» ASSIGNMENT
An exact reproduction is needed of every line from the beginning of the data down to and including the line that contains "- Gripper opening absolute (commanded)", minus the pictures.

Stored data
··········
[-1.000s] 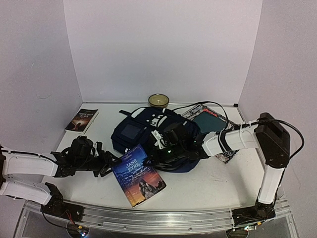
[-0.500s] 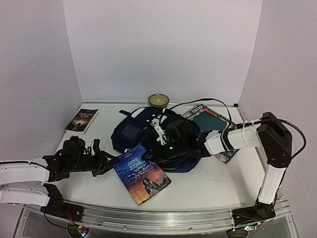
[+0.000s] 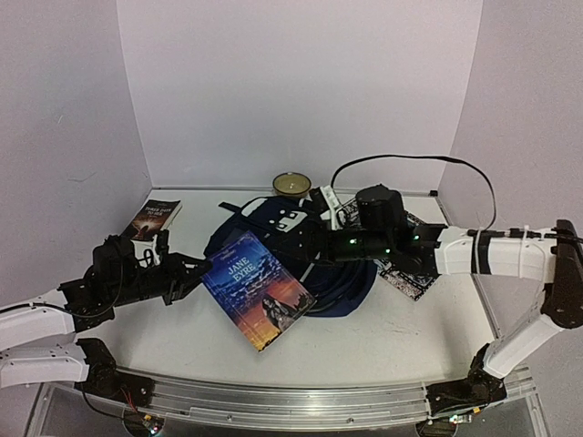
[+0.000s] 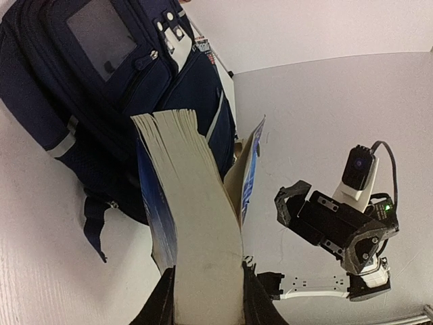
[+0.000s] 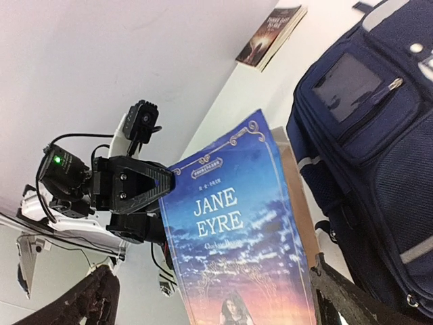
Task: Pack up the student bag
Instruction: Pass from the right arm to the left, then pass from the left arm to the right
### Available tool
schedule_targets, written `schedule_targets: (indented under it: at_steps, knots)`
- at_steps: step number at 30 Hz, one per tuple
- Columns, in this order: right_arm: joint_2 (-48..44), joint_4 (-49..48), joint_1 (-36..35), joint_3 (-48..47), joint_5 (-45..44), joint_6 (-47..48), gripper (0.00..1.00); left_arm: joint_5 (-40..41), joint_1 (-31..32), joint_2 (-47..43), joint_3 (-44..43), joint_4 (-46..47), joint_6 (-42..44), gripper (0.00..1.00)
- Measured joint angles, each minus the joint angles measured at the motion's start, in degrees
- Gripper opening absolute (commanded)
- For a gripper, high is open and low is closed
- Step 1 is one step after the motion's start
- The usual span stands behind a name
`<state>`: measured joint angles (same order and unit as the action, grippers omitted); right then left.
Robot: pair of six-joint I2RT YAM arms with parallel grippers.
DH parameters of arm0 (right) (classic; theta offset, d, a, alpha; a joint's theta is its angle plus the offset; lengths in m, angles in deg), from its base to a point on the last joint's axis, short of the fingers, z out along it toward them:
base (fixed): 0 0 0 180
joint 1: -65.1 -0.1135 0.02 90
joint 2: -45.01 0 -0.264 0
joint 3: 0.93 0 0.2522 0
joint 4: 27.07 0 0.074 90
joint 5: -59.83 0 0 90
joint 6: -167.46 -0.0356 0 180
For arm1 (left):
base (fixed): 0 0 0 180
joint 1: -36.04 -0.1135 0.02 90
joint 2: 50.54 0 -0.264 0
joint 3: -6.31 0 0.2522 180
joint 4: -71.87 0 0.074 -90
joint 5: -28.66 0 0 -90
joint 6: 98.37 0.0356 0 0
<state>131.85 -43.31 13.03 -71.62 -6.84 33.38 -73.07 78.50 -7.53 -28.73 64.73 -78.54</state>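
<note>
The student bag (image 3: 351,287) is a navy backpack lying in the middle of the table, and its front pocket shows in the left wrist view (image 4: 101,88). My left gripper (image 3: 189,273) is shut on a thick "Jane Eyre" paperback (image 3: 260,289). It clamps the page block (image 4: 193,203) from both sides (image 4: 206,301) and holds the book tilted against the bag's near left side. My right gripper (image 3: 312,242) hovers over the bag, open and empty. Its fingers (image 5: 342,298) are spread wide and face the book's cover (image 5: 233,230).
A dark paperback (image 3: 151,219) lies at the back left, also seen from the right wrist (image 5: 270,34). A round tin (image 3: 291,185) stands by the back wall. A patterned magazine (image 3: 405,278) lies under the right forearm. A black cable arcs above the right arm.
My right gripper has opened, lifted off the bag and drawn back to the right. My left arm has raised the book and carried it farther over the bag's near edge.
</note>
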Motion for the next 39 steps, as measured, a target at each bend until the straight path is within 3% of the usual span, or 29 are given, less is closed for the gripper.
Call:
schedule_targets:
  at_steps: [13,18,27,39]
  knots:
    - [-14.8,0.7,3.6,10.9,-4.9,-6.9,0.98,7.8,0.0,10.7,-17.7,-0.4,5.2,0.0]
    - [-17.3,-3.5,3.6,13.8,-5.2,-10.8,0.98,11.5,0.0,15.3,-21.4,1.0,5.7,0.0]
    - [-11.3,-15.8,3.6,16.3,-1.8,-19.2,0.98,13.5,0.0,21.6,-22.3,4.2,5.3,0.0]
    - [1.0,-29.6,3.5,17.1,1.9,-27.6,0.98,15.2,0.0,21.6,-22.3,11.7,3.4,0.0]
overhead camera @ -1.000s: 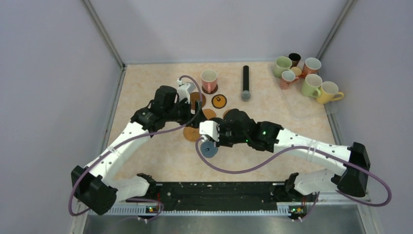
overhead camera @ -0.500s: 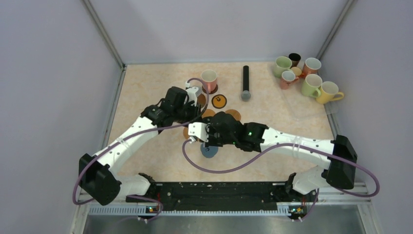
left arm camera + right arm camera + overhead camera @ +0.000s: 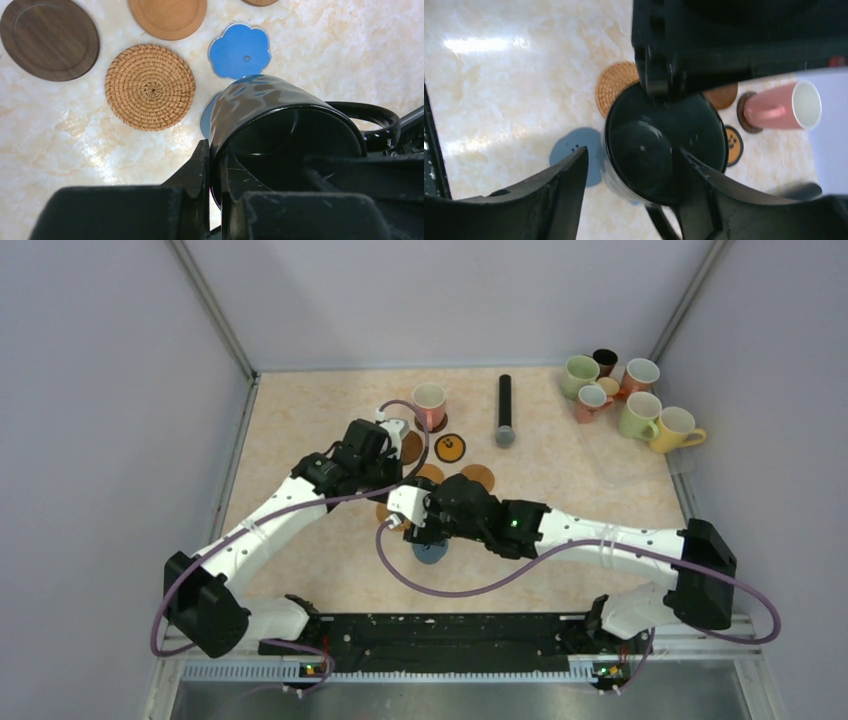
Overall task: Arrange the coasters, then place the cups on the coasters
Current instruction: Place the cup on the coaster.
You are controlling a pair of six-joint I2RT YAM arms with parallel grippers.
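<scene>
On a marbled beige table point(image 3: 300, 410), a dark glossy mug point(image 3: 280, 125) is seen over the edge of a grey-blue coaster point(image 3: 574, 152); contact cannot be told. Its rim is pinched between the nearly closed jaws of the left gripper point(image 3: 215, 155). The right gripper point(image 3: 630, 160) is spread wide around the mug, a gap showing at 1 finger. 1 blue flower coaster point(image 3: 240, 50) and 1 woven coaster point(image 3: 150, 87) lie just beyond.

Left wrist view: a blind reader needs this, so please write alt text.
The left gripper pinches the rim of a black mug. Beyond it on the table lie a blue flower coaster, a woven coaster and a dark brown coaster.
</scene>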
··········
» ANSWER SPACE
[-1.000s] 
[-0.500s] 
[+0.000s] 
[+0.000s] 
[+0.000s] 
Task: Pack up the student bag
Instruction: Pass from the right arm to the left, then pass from the left arm to the right
### Available tool
schedule_targets, written `schedule_targets: (indented under it: at_steps, knots)`
- at_steps: step number at 30 Hz, one per tuple
- Columns, in this order: right_arm: joint_2 (-48..44), joint_4 (-49..48), joint_1 (-36..35), joint_3 (-48..47), joint_5 (-45..44), joint_6 (-47..48), gripper (0.00..1.00); left_arm: joint_5 (-40..41), joint_1 (-31..32), joint_2 (-47..43), joint_3 (-44..43), joint_4 (-46..47), joint_6 (-42..44), gripper (0.00..1.00)
- Measured joint angles, each minus the joint angles measured at the motion's start, in degrees
- Gripper opening absolute (commanded)

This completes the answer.